A Salute to Teachers: Remembering one’s journey from war’s collateral damage to realizing a life-long dream

My oldest granddaughter is already preparing her classroom for her first job as a teacher. She will be teaching first grade in a rural school district when the semester begins later this month and, as you might guess, our entire family shares her excitement as she begins her career in her chosen field.

Elsewhere in the country, a teacher whose name you may not remember also is preparing for the first day of school. She is 38, and after serving in the U.S. Army, she is now a veteran teacher. Her name is Jessica Lynch.

If her name isn’t familiar, let’s time travel to July 22, 2003, when Lynch, a U.S. Army private and a prisoner-of-war, was rescued from an Iraqi hospital. Her rescue became a cause celebre for the nation.

The story of this 19-yearold supply clerk from a small town in West Virginia, captured by Iraqi forces in March 2003, dominated headlines and nightly news broadcasts across the nation for weeks … until it was learned several critical details of her capture and rescue had been exaggerated by the Army and/or the White House.

Lynch, on her first deployment to Iraq, was part of the 507th Ordnance Maintenance Company from Fort Bliss, Texas.

On March 23, 2003, just days after the U.S. invaded Iraq, Lynch was part of a supply convoy that took a wrong turn and was ambushed by Iraqi forces near Nasiriyah. Eleven American soldiers died and four others, besides Lynch, were captured.

This young soldier from rural West Virginia sustained multiple broken bones and other injuries that occurred when her vehicle crashed during the ambush. She was taken to an Iraqi hospital. On April 1, U.S. Special Forces raided the hospital and rescued Lynch. They also recovered the bodies of eight of her fellow soldiers. Lynch was flown to the military hospital in Ramstein, Germany, for treatment and then referred to Walter Reed Hospital in the U.S., for several weeks and multiple surgeries on her crushed lower limbs.

Back in the States, Lynch received top billing in print and broadcast media, making her an overnight celebrity. In the initial press briefing on April 2, 2003, the Pentagon released a 5-minute video of the rescue, claiming Lynch had sustained stab and bullet wounds, and had been slapped by her captors while on her hospital bed.

Later, however, Lynch attempted to correct the growing myth. Yes, she was badly hurt in the collision of her Humvee with an 18-wheeler, but she also was knocked unconscious when her vehicle crashed and couldn’t remember what happened next. She also denied she had been mistreated by the staff at the Iraqi hospital and emphasized they had put up no resistance to her rescue.

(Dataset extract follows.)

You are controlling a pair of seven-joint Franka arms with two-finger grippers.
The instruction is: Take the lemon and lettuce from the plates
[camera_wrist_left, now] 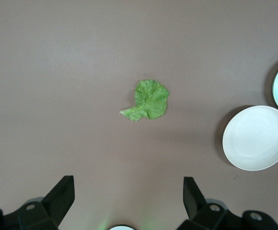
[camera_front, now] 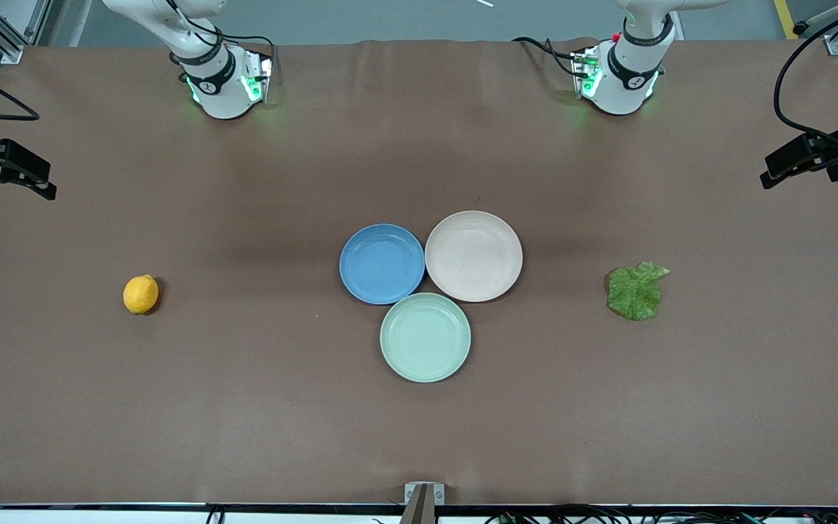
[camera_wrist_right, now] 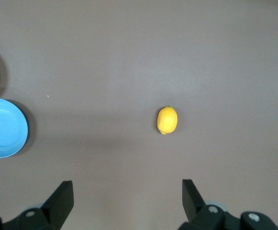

Lynch was awarded the Bronze Star, Purple Heart and Prisoner of War medals on July 22, 2003. In August 2003, she received a medical honorable discharge from the U.S. Army. In April 2007, Lynch testified before Congress that she had falsely been portrayed as a “little girl Rambo,” and the U.S. military had hyped her story for propaganda reasons.

According to Hollie McKay in her April 29, 2021, article for Coffee or Die Magazine: “For Jessica Lynch, every waking moment serves as a haunting reminder of all she endured as America’s first prisoner of war in the early days of the 2003 U.S. invasion of Iraq.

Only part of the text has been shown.